At multiple points in the play, the actors/characters stress that the play is set in Italy, NOT Singapore. They ham it up, emphasise and over-emphasise so the audience knows that “the lady doth protest too much”. I don’t know the details, but I know that the IMDA also had a thing or two to say about this show—enough for Wild Rice to have to cancel their first two preview performances because “the licensing process has taken longer than expected”. At the time, I laughed along with everyone else at the tellingly overdone “any similarity to any Singaporean, living or dead, is purely coincidental” disclaimers—it was just so hilariously stupid, because everyone knew that the references were about Singapore and Singaporeans, yet we still had to go through this charade.

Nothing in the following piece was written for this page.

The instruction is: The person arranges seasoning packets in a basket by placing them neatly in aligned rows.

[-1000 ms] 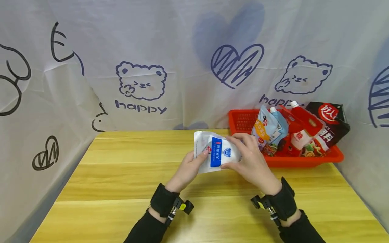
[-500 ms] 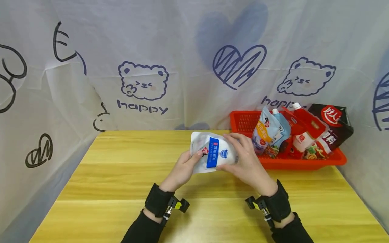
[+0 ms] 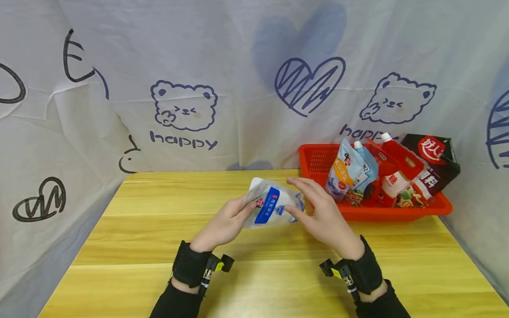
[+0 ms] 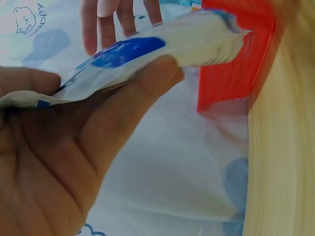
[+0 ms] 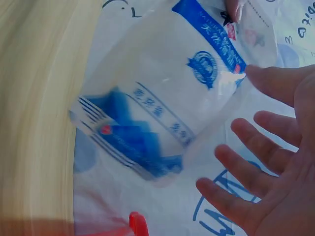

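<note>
A white plastic bag of sea salt with a blue label is raised over the table, its right end tipped away. My left hand pinches its left edge, thumb on the label side and fingers behind, as the left wrist view also shows. By the bag's right end is my right hand, with its fingers spread and not wrapped around it. In the right wrist view the bag's printed bottom seam hangs past the open fingers, and the thumb tip lies right at the bag's edge.
A red plastic basket stands at the table's back right, holding a light-blue pouch, a red spouted pouch and a black seasoning packet. The wooden table meets a drawn-on white cloth behind.
My right hand has loosened from the bag, and its fingers have spread. The left hand has moved left and slightly down, tilting the bag so its right end swings away.
</note>
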The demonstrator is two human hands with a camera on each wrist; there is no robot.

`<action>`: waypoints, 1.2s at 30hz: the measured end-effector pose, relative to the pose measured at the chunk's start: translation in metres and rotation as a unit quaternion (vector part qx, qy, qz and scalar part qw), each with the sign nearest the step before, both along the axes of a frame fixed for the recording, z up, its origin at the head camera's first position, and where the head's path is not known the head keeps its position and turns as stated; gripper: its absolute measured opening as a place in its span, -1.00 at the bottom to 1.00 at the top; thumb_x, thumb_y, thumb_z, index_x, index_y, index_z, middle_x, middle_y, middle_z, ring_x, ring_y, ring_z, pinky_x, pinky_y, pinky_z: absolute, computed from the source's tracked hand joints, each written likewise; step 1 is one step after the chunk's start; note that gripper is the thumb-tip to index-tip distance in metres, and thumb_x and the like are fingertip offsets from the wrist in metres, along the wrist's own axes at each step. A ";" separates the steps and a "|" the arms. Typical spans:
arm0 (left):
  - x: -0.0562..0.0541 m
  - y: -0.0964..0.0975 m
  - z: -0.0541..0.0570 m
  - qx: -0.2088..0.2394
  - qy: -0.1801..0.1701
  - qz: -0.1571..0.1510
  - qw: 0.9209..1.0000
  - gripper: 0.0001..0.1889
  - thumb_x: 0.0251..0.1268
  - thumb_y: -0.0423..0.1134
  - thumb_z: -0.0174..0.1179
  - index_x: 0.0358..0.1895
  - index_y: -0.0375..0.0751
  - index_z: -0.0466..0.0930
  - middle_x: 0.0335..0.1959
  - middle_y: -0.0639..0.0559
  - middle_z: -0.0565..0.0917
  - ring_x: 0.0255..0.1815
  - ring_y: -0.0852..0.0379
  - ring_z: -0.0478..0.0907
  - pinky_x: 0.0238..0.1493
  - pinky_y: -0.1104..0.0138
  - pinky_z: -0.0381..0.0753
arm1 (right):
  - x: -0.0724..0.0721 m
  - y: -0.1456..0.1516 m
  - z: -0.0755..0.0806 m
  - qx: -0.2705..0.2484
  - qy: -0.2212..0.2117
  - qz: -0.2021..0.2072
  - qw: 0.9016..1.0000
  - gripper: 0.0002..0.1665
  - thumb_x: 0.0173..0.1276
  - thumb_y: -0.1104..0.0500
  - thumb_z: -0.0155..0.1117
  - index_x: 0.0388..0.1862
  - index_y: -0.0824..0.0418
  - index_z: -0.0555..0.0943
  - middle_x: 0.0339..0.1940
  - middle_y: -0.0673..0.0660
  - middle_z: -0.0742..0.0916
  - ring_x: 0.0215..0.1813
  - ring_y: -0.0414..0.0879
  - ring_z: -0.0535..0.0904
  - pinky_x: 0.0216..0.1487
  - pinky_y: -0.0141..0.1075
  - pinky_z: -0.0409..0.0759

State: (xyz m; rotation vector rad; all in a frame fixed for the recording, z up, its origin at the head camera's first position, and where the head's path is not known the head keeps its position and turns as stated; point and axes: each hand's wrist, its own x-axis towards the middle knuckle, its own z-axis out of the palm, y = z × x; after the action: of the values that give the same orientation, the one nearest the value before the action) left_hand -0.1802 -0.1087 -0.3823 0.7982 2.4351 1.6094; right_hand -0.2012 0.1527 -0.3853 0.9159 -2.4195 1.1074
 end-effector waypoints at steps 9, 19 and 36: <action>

Days later, in the light of these latest reminders of petty state policing, I wonder if that is how we have to communicate now. Under the cover of flimsy subterfuge, pretending we aren’t saying the things we are saying about the things that we are calling out but aren’t supposed to criticise. We twist ourselves into pretzels, trying to talk in legal loopholes, trying to exist in the in-between spaces, the tiny crevices that might still (for now) be safe from the reaching tendrils of broad, oppressive legislation. We get all knotted up, our sentences bent out of shape under the pressure they have to withstand and fight against before they are written or uttered. We do this in an effort to mitigate risk and keep ourselves safe—only to find that there is no safety, only the question of whether, and when, those with power might take umbrage and act.

Increasingly I feel like intellectual and emotionally honesty in Singapore is, if not already dead, then dangerously on the verge of extinction. We self-censor, fudge, hedge, obfuscate, lie. We are anxious and frightened about saying what we mean, disgusted yet resigned when saying things we don’t believe in, resentful yet complicit through silence. Even the most well-intentioned and most courageous of us do this. In Singapore, it’s not a matter of whether you self-censor or self-police—it’s only a matter of degree. This is not a place that cares to really hear what you think and feel, especially if you don’t think or feel the ‘right’ things.

Breaking through this collective gaslighting—in which we ourselves participate—is much easier said than done. There are days (too many days) when I just have to admit that I don’t feel strong enough to do it, and I hate that. But then I see the aftermath of executions, witness the brutality and complete lack of empathy of the state, and I’m so tired of having to moderate, of having to pick my way through a minefield of words, of having to think twice and thrice about the things I say and write. We should be able to say that a fucked up thing is fucked up, and call out the people involved with the strongest contempt and scorn.

I know I’m writing this because I’m frustrated, and that after I send this out into the ether I will wake up in the morning back in the familiar yet soul-destroying rhythm of dancing around the sensitivities of petty, bullying authoritarians. Every day we engage in the annoying and exhausting exercise of weighing up consequences and making choices we shouldn’t have to make. One day we will take stock of the damage caused by this sort of psychological violence and realise that the cost was too damn high.

Then again, we shouldn’t wait for “one day”. The cost is already too damn high. And this should make us furious.